## Problem
Below is a listing. Write out exactly its lines between the one holding "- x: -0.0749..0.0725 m" and the one holding "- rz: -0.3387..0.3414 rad", inclusive.

## Supplied data

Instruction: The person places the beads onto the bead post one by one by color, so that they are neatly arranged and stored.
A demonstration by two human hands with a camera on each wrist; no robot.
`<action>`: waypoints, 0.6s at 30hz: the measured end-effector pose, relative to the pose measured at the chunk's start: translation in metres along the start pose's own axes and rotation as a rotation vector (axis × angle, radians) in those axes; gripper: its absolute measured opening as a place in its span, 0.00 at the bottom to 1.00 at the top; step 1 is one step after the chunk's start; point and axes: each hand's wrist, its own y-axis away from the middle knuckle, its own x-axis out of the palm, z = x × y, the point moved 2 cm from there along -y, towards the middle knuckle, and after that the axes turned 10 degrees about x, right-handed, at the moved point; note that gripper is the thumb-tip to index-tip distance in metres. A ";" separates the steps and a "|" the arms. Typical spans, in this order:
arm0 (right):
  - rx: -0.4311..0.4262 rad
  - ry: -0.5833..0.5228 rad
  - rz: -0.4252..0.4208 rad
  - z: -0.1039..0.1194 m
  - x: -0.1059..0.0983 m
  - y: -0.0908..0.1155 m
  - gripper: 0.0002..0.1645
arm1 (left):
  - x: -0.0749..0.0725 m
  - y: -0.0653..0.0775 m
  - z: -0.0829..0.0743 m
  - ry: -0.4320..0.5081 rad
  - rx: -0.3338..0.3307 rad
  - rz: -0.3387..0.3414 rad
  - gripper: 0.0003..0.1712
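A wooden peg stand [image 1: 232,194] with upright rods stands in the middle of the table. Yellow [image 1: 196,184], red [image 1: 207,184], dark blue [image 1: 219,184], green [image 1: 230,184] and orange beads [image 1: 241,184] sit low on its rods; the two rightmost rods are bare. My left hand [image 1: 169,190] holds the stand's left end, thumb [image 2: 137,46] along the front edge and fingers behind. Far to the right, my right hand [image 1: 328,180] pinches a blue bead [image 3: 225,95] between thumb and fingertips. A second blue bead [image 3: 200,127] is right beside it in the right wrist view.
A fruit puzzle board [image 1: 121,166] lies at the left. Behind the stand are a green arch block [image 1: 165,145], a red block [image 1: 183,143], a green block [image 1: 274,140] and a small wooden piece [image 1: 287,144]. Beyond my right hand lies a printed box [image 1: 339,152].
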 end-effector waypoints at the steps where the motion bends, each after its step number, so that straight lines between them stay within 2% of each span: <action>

## Solution to the problem
  - x: -0.0749..0.0725 m
  - y: -0.0653..0.0775 m
  - z: -0.0829..0.0743 m
  - ry: -0.4320..0.5081 rad
  - rx: -0.3338..0.3307 rad
  - rz: -0.3387..0.3414 rad

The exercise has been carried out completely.